__The data__

+++

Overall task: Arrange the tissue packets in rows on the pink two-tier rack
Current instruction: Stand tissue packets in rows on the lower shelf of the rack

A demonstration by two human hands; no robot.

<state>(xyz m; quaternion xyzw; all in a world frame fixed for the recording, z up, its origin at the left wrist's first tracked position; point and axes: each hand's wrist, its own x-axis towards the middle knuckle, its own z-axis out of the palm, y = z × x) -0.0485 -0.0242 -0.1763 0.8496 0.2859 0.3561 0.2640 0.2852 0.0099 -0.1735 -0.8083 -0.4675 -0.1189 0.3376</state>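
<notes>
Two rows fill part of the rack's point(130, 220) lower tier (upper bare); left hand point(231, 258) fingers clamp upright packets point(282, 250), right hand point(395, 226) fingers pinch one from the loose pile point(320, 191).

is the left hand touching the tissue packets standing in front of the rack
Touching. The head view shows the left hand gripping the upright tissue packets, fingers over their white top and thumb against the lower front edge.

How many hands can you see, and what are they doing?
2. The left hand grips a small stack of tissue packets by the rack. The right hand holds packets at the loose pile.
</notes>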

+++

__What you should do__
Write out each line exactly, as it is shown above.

__Reply to the task__
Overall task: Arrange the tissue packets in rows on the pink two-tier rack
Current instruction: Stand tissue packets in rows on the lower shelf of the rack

A demonstration by two human hands; no robot.

<state>(xyz m; quaternion xyzw; all in a world frame fixed for the recording, z up, its origin at the left wrist's first tracked position; point and axes: each hand's wrist, its own x-axis towards the middle knuckle, its own z-axis out of the palm, y = z × x) -0.0485 -0.0242 -0.1763 0.8496 0.2859 0.3561 0.2640 0.2852 0.0099 -0.1735 -0.8083 -0.4675 -0.1189 0.3376</state>
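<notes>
Two rows fill part of the rack's point(130, 220) lower tier (upper bare); left hand point(231, 258) fingers clamp upright packets point(282, 250), right hand point(395, 226) fingers pinch one from the loose pile point(320, 191).

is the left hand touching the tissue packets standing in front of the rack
Touching. The head view shows the left hand gripping the upright tissue packets, fingers over their white top and thumb against the lower front edge.

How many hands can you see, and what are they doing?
2. The left hand grips a small stack of tissue packets by the rack. The right hand holds packets at the loose pile.
</notes>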

The exercise was answered in full.